§ **MATERIAL PROVIDED**:
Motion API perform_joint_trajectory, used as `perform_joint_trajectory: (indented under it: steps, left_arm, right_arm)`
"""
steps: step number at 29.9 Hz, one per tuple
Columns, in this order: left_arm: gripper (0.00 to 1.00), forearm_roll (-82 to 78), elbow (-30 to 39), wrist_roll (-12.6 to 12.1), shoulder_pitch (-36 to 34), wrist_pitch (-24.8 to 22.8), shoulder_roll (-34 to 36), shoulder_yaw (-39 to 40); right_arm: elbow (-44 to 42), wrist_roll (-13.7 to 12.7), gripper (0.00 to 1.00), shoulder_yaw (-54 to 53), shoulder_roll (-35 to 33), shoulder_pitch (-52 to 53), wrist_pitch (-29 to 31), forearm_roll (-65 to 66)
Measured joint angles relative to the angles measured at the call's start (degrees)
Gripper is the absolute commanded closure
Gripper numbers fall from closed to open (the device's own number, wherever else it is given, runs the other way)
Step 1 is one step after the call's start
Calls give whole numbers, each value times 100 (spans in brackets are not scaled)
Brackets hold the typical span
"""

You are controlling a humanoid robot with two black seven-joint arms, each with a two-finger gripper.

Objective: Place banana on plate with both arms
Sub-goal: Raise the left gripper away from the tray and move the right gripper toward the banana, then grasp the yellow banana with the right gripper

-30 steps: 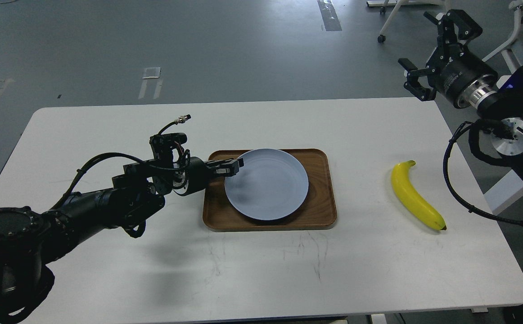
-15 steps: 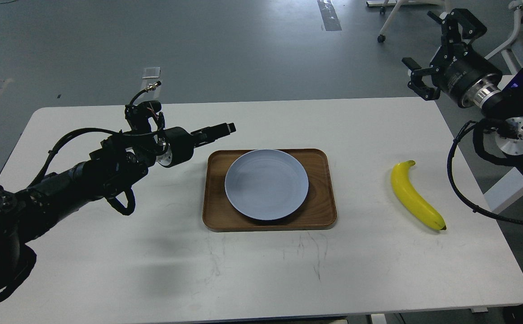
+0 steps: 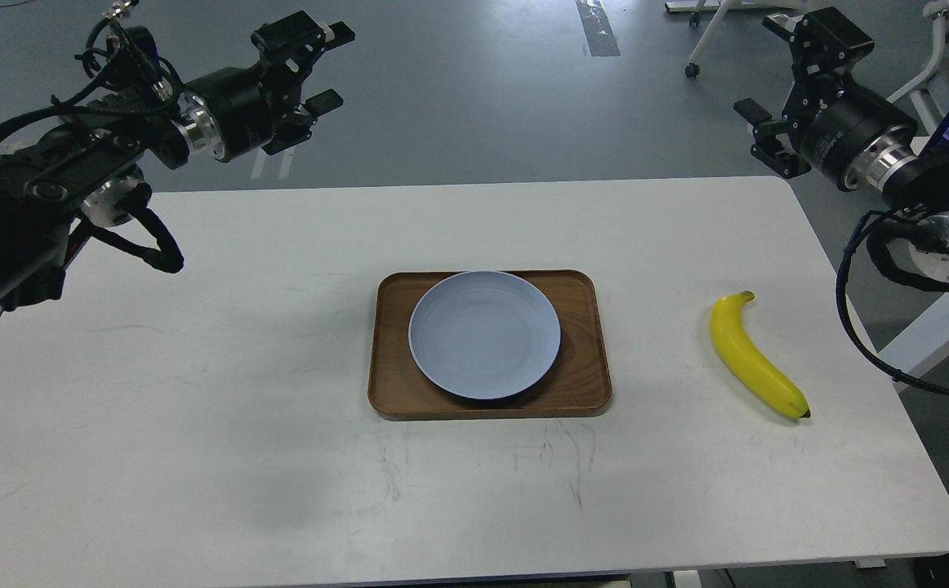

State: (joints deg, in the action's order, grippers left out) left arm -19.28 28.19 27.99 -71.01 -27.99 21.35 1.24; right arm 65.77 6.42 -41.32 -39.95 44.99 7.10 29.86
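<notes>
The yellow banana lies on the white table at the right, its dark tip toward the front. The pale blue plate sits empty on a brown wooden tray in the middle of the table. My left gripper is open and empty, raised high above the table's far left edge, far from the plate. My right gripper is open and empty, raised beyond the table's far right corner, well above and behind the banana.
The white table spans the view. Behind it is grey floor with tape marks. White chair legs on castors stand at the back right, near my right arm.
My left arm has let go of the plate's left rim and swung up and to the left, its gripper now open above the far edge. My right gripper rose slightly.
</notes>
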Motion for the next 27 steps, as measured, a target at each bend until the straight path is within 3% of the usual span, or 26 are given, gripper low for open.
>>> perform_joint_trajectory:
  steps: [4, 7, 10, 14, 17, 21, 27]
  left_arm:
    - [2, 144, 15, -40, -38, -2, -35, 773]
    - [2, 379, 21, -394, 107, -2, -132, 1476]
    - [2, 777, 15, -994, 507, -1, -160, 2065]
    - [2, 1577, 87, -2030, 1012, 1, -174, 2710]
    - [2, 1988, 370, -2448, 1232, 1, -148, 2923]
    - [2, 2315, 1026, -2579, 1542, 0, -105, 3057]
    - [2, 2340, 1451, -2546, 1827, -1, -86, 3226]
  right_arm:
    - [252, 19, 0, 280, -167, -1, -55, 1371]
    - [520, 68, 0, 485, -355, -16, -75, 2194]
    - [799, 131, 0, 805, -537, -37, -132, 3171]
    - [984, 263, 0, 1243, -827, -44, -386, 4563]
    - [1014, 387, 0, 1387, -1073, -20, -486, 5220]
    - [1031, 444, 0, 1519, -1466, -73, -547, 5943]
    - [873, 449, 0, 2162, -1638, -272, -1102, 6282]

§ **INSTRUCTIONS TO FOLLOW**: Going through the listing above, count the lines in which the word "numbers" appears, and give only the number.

§ **REPLY**: 2